**Activity**
Give the data again in full, with every character unchanged.

**Dataset content**
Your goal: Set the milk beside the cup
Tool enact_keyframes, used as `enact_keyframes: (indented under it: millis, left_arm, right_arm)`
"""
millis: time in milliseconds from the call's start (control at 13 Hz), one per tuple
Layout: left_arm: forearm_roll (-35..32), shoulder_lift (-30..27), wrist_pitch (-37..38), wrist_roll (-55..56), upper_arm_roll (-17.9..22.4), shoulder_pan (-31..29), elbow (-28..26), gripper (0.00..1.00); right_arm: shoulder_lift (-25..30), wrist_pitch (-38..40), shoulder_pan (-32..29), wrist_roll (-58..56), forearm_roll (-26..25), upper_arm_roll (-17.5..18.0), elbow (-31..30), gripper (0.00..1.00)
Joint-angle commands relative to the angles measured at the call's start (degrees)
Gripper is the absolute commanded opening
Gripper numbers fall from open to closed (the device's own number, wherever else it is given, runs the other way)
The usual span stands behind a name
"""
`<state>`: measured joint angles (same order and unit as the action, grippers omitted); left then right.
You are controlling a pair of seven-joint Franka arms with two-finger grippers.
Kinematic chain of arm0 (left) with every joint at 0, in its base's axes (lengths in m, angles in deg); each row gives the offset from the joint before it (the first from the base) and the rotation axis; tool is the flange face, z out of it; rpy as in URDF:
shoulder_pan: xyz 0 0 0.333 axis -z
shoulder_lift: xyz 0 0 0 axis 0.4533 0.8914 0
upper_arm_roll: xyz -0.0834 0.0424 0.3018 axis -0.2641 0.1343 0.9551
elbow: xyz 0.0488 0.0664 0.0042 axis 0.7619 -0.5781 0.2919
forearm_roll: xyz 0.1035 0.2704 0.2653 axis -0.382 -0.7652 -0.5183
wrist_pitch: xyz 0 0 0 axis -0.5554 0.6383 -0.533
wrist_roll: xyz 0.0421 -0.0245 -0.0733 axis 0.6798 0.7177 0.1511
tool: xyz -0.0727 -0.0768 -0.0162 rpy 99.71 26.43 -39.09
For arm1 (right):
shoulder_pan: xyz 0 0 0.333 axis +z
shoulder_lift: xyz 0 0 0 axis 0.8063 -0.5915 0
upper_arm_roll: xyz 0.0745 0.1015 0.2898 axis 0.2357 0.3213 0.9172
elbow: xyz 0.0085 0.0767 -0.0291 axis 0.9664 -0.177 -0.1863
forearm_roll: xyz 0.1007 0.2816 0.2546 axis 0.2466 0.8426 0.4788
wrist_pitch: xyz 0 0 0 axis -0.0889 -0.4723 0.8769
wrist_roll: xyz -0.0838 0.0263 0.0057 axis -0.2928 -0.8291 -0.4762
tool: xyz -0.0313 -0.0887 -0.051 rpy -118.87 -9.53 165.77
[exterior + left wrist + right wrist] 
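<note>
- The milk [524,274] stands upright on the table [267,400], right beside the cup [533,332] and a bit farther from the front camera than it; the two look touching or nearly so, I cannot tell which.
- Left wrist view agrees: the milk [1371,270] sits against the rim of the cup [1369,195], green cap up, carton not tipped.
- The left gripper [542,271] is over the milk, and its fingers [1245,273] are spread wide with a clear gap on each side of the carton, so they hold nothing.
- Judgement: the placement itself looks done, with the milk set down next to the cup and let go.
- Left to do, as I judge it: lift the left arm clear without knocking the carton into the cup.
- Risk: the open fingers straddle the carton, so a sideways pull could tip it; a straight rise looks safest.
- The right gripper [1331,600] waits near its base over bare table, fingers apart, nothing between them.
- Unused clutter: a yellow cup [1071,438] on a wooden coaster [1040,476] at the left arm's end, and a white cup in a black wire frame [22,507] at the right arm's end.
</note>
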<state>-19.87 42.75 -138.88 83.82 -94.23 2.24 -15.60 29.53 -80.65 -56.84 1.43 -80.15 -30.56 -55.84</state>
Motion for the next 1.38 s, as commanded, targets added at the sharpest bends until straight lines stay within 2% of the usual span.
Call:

**Problem solution**
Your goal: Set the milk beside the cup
Tool enact_keyframes, used as `enact_keyframes: (indented under it: millis, left_arm, right_arm)`
"""
millis: time in milliseconds from the call's start (control at 13 Hz), one per tuple
Layout: left_arm: forearm_roll (-35..32), shoulder_lift (-30..27), wrist_pitch (-37..38), wrist_roll (-55..56), upper_arm_roll (-17.9..22.4), shoulder_pan (-31..29), elbow (-28..26), gripper (0.00..1.00); right_arm: shoulder_lift (-25..30), wrist_pitch (-38..40), shoulder_pan (-32..29), wrist_roll (-58..56), forearm_roll (-26..25), upper_arm_roll (-17.5..18.0), elbow (-31..30), gripper (0.00..1.00)
Joint-angle commands relative to the angles measured at the call's start (degrees)
Gripper is the absolute commanded opening
Gripper numbers fall from open to closed (the device's own number, wherever else it is given, runs the other way)
The usual span stands behind a name
"""
`<state>`: measured joint angles (same order and unit as the action, grippers omitted); left then right.
You are controlling a pair of seven-joint Franka arms with two-finger grippers.
Kinematic chain of arm0 (left) with every joint at 0, in its base's axes (lengths in m, angles in deg); each row gives the offset from the joint before it (the first from the base) and the rotation axis; tool is the flange face, z out of it; rpy as in URDF:
shoulder_pan: xyz 0 0 0.333 axis -z
shoulder_lift: xyz 0 0 0 axis 0.4533 0.8914 0
upper_arm_roll: xyz -0.0834 0.0424 0.3018 axis -0.2641 0.1343 0.9551
elbow: xyz 0.0488 0.0664 0.0042 axis 0.7619 -0.5781 0.2919
forearm_roll: xyz 0.1035 0.2704 0.2653 axis -0.382 -0.7652 -0.5183
wrist_pitch: xyz 0 0 0 axis -0.5554 0.6383 -0.533
wrist_roll: xyz 0.0421 -0.0245 -0.0733 axis 0.6798 0.7177 0.1511
tool: xyz -0.0727 -0.0768 -0.0162 rpy 99.71 26.43 -39.09
For arm1 (right):
shoulder_pan: xyz 0 0 0.333 axis +z
shoulder_lift: xyz 0 0 0 axis 0.8063 -0.5915 0
upper_arm_roll: xyz 0.0745 0.1015 0.2898 axis 0.2357 0.3213 0.9172
elbow: xyz 0.0085 0.0767 -0.0291 axis 0.9664 -0.177 -0.1863
forearm_roll: xyz 0.1007 0.2816 0.2546 axis 0.2466 0.8426 0.4788
wrist_pitch: xyz 0 0 0 axis -0.0889 -0.4723 0.8769
wrist_roll: xyz -0.0838 0.0263 0.0057 axis -0.2928 -0.8291 -0.4762
tool: xyz -0.0313 -0.0887 -0.051 rpy -118.87 -9.53 165.77
[exterior + left wrist + right wrist] 
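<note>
- The milk [524,274] stands upright on the table [267,400], right beside the cup [533,332] and a bit farther from the front camera than it; the two look touching or nearly so, I cannot tell which.
- Left wrist view agrees: the milk [1371,270] sits against the rim of the cup [1369,195], green cap up, carton not tipped.
- The left gripper [542,271] is over the milk, and its fingers [1245,273] are spread wide with a clear gap on each side of the carton, so they hold nothing.
- Judgement: the placement itself looks done, with the milk set down next to the cup and let go.
- Left to do, as I judge it: lift the left arm clear without knocking the carton into the cup.
- Risk: the open fingers straddle the carton, so a sideways pull could tip it; a straight rise looks safest.
- The right gripper [1331,600] waits near its base over bare table, fingers apart, nothing between them.
- Unused clutter: a yellow cup [1071,438] on a wooden coaster [1040,476] at the left arm's end, and a white cup in a black wire frame [22,507] at the right arm's end.
</note>
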<state>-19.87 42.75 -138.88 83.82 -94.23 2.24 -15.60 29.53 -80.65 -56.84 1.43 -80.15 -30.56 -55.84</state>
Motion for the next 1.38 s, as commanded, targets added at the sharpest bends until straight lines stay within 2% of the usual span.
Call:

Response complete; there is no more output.